Synopses & Reviews
The numbers can't be ignored: the current generation of young Americans is delaying marriage longer than any other generation in history. But while the media trumpets this fact in a way that seems designed to scare us, until now no one has really taken the time to understand what people are doing instead.
Driven by his personal desire to understand why his single life stretched far into his thirties, Ethan Watters explores the cultural and social forces that have steered his generation away from the altar and discovers many reasons to be optimistic about the course his generation has chosen. Central to his thinking is the idea of Urban Tribes: the closely knit communities of friends that spring up during the ever-increasing period of time between college and married life.
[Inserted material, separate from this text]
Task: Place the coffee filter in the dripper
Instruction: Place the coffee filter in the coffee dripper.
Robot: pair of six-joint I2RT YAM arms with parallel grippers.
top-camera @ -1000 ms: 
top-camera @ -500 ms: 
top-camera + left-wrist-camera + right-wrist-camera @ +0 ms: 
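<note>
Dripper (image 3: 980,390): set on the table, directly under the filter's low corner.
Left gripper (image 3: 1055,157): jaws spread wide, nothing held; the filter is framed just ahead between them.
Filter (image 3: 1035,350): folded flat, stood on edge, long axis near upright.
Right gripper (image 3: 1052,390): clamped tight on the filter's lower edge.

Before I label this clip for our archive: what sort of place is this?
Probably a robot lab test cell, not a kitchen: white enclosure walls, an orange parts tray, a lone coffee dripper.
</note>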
Tribes are revealed to be the key to understanding this generation, explaining not only why its members are putting off marriage, but also why singles often live outside of families so happily. In the end, Watters makes the case that the tribe years engender the self-respect critical to successful partnerships.
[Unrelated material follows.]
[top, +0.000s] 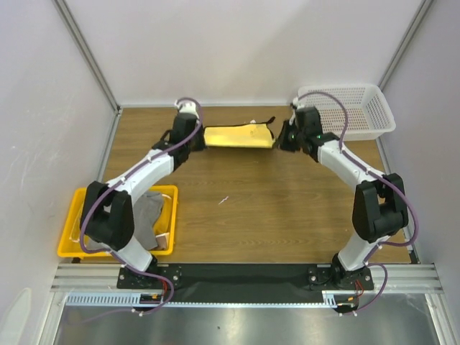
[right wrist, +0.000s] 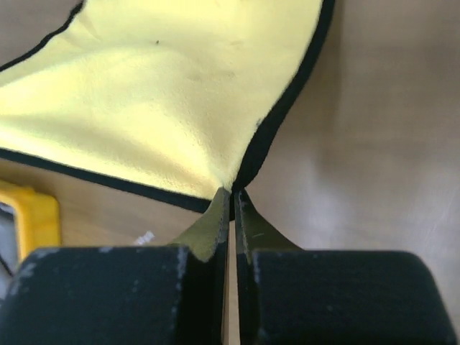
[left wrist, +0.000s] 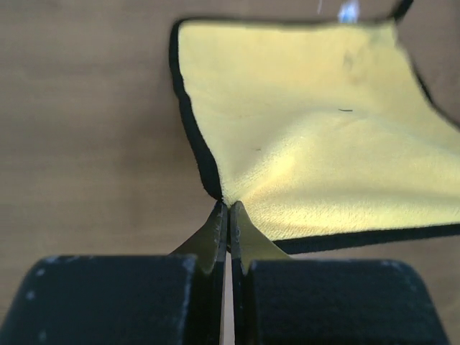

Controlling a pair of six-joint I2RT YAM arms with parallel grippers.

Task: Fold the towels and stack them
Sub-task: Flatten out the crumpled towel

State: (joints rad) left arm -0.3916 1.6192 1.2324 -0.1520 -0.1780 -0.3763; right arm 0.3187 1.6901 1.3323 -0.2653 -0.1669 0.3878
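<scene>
A plain yellow towel [top: 239, 136] with a black hem is stretched between my two grippers over the far part of the table. My left gripper [top: 199, 139] is shut on its left corner; in the left wrist view the yellow towel [left wrist: 316, 122] spreads away from the pinched tip of the left gripper [left wrist: 228, 207]. My right gripper [top: 279, 139] is shut on the right corner, and the yellow towel [right wrist: 180, 93] fans out from the right gripper [right wrist: 232, 191] to the upper left. A grey towel [top: 147, 215] lies crumpled in the yellow tray [top: 168, 195].
The yellow tray stands at the near left, partly hidden by my left arm, with another patterned cloth edge [top: 161, 237] in it. A white mesh basket [top: 359, 108] stands at the far right corner. A small white scrap [top: 223, 200] lies mid-table. White walls close the sides.
</scene>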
A funny, deeply insightful, and compulsively readable book that dares to suggest that the generation in question just might be interested in more than buying the latest SUV and drinking lattes at the local coffeehouse, Urban Tribes is destined to become one of the most talked-about books of the year.
Review
"Watters's breezy writing and sunny optimism are refreshing, and his evocation of the good times of San Francisco's dot-com boom years has period charm to burn." Publishers Weekly
Review
"Playful without being ironic and meaningful without being sappy, Urban Tribes will be a seminal book. In a decade, we will look back and realize that this book changed how we look at the period during which young adults live between families." Po Bronson, New York Times bestselling author of What Should I Do With My Life?
Synopsis
As Watters makes clear, urban tribes include thousands of media-savvy young people who devour books that reflect their lives--"Generation X" and "A Heartbreaking Work of Staggering Genius." His book is appealing in that it offers a positive new perspective on this demographic.
Synopsis
In his early thirties, Ethan Watters began to realize that none of his friends were following the paths of their parents. Instead of settling down in couples and starting families, they lived and vacationed in groups, worked together at businesses they'd started, and met every week for dinner. As he started to document this phenomenon, he encountered countless other "tribes," in cities all over the U.S. Watters explores why tribe members have embraced this structure and what kind of affection and stability they find there, and contends that the conventional wisdom painting Generation X as isolated, selfish slackers may hide an unexpected, much warmer picture.
About the Author
Ethan Watters is a journalist who has written about social trends for publications from Glamour to the New York Times Magazine; he is the coauthor of two books on psychotherapy, Making Monsters: False Memories, Psychotherapy, and Sexual Hysteria and Therapy's Delusions. He lives in San Francisco.